**WORK ITEM**
A verbatim repetition of the data below is requested, without images.

(DATA SEGMENT begins)

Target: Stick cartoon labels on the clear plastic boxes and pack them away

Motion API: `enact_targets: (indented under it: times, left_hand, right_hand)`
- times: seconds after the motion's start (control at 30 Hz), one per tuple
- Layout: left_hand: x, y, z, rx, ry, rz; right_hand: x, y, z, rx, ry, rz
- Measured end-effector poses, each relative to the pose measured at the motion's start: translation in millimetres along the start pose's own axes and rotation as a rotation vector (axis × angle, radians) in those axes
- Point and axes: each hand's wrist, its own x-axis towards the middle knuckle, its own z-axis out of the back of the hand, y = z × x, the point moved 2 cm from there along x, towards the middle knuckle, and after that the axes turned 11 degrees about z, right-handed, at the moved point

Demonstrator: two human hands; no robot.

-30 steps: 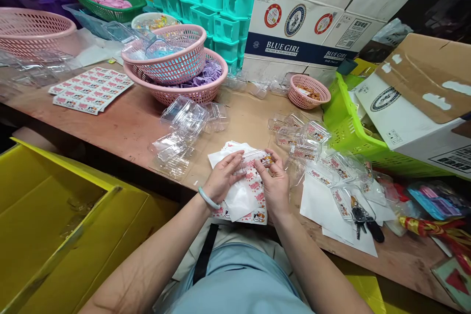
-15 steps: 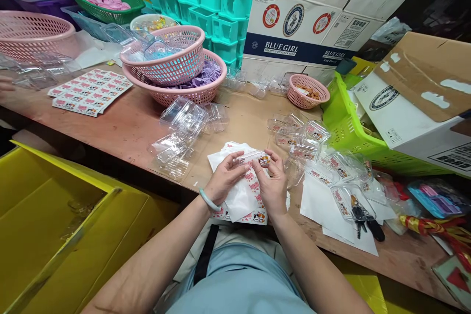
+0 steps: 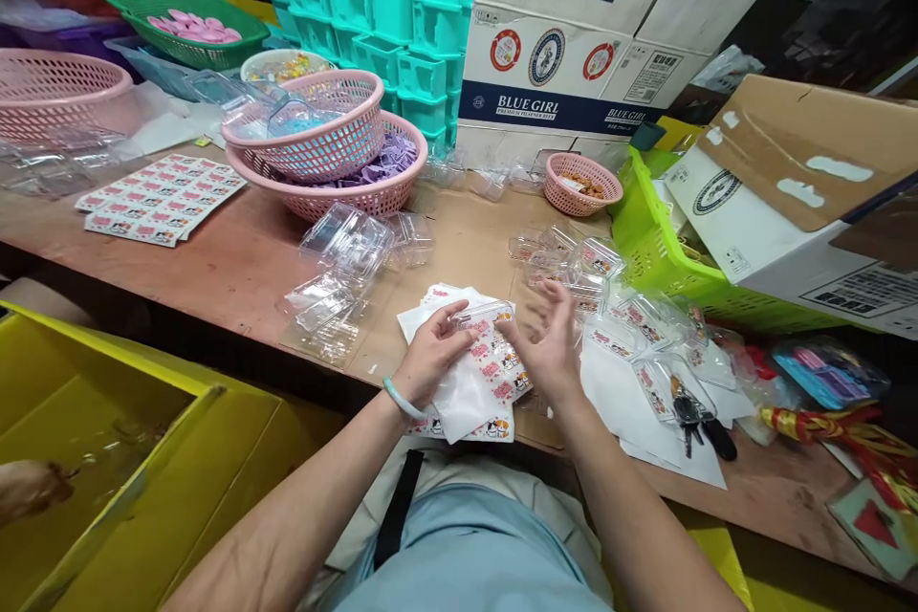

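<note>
My left hand [image 3: 430, 354], with a pale green bangle at the wrist, pinches a small clear plastic case [image 3: 482, 311] by its left side. The case is above a sheet of cat stickers [image 3: 506, 365], whose print shows through the plastic. My right hand [image 3: 551, 344] is open at the case's right side, fingers raised and apart; whether its thumb touches the case I cannot tell. White backing paper [image 3: 459, 402] lies under my left hand. Several labelled clear cases [image 3: 601, 256] lie beyond and right of my right hand. Unlabelled clear cases [image 3: 351, 239] are piled to the left.
Pink baskets [image 3: 334, 201] stand at the back left, near more sticker sheets [image 3: 162, 199]. A small pink basket [image 3: 582, 184], a lime crate [image 3: 660, 220] and keys [image 3: 692, 413] are on the right. Another person's hand [image 3: 32, 488] hangs over a yellow box [image 3: 236, 459].
My right hand has opened and moved slightly right, off the case's right end. My left hand keeps hold of the case. Another person's hand has appeared at the lower left.
</note>
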Motion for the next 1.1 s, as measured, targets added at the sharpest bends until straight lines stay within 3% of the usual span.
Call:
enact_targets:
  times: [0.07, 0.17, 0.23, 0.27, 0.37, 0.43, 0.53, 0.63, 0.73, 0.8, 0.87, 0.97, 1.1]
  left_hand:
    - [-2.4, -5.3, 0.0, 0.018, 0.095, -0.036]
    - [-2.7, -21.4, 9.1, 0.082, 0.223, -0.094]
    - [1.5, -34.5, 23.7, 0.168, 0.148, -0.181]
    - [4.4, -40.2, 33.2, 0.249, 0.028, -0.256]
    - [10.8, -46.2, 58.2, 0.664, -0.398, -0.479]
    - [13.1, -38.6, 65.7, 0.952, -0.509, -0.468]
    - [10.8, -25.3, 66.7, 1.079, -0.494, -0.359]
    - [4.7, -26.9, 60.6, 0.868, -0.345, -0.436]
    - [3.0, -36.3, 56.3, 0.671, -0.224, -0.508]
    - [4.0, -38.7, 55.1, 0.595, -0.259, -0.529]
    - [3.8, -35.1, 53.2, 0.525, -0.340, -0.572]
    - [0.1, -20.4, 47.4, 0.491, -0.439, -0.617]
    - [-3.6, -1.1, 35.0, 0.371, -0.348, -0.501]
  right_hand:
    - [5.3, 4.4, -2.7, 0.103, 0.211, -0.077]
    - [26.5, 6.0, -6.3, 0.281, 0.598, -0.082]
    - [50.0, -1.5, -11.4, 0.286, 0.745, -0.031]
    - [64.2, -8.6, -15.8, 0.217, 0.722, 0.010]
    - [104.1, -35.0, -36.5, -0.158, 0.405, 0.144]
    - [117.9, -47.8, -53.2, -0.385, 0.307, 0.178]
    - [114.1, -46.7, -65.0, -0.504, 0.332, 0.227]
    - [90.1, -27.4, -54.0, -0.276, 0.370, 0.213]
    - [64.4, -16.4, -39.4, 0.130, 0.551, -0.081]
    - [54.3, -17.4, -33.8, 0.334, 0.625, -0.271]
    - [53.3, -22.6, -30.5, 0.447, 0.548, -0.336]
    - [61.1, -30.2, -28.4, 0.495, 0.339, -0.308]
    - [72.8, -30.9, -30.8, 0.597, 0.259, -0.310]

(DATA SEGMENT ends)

**EXPECTED ANSWER**
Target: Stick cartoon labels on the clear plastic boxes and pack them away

Motion API: `enact_targets: (indented under it: times, left_hand, right_hand)`
- times: seconds after the motion's start (control at 30 Hz), one per tuple
- Layout: left_hand: x, y, z, rx, ry, rz; right_hand: x, y, z, rx, ry, rz
- Measured end-effector poses, each relative to the pose measured at the motion's start: translation in millimetres along the start pose's own axes and rotation as a rotation vector (axis × angle, radians) in those axes
- Point and axes: each hand's wrist, its own x-axis towards the middle knuckle, its own z-axis out of the back of the hand, y = z × x, the point moved 2 cm from there along x, towards the middle knuckle, and after that the axes turned 11 degrees about z, right-handed, at the moved point

Demonstrator: two human hands; no robot.

-30 steps: 
-15 steps: 
+0 steps: 

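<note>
My left hand [image 3: 430, 354], with a pale green bangle at the wrist, pinches a small clear plastic case [image 3: 482, 311] by its left side. The case is above a sheet of cat stickers [image 3: 506, 365], whose print shows through the plastic. My right hand [image 3: 551, 344] is open at the case's right side, fingers raised and apart; whether its thumb touches the case I cannot tell. White backing paper [image 3: 459, 402] lies under my left hand. Several labelled clear cases [image 3: 601, 256] lie beyond and right of my right hand. Unlabelled clear cases [image 3: 351, 239] are piled to the left.
Pink baskets [image 3: 334, 201] stand at the back left, near more sticker sheets [image 3: 162, 199]. A small pink basket [image 3: 582, 184], a lime crate [image 3: 660, 220] and keys [image 3: 692, 413] are on the right. Another person's hand [image 3: 32, 488] hangs over a yellow box [image 3: 236, 459].
My right hand has opened and moved slightly right, off the case's right end. My left hand keeps hold of the case. Another person's hand has appeared at the lower left.
</note>
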Motion for the next 1.1 s, as measured, targets added at the sharpest bends until straight lines stay within 3% of the usual span.
Call:
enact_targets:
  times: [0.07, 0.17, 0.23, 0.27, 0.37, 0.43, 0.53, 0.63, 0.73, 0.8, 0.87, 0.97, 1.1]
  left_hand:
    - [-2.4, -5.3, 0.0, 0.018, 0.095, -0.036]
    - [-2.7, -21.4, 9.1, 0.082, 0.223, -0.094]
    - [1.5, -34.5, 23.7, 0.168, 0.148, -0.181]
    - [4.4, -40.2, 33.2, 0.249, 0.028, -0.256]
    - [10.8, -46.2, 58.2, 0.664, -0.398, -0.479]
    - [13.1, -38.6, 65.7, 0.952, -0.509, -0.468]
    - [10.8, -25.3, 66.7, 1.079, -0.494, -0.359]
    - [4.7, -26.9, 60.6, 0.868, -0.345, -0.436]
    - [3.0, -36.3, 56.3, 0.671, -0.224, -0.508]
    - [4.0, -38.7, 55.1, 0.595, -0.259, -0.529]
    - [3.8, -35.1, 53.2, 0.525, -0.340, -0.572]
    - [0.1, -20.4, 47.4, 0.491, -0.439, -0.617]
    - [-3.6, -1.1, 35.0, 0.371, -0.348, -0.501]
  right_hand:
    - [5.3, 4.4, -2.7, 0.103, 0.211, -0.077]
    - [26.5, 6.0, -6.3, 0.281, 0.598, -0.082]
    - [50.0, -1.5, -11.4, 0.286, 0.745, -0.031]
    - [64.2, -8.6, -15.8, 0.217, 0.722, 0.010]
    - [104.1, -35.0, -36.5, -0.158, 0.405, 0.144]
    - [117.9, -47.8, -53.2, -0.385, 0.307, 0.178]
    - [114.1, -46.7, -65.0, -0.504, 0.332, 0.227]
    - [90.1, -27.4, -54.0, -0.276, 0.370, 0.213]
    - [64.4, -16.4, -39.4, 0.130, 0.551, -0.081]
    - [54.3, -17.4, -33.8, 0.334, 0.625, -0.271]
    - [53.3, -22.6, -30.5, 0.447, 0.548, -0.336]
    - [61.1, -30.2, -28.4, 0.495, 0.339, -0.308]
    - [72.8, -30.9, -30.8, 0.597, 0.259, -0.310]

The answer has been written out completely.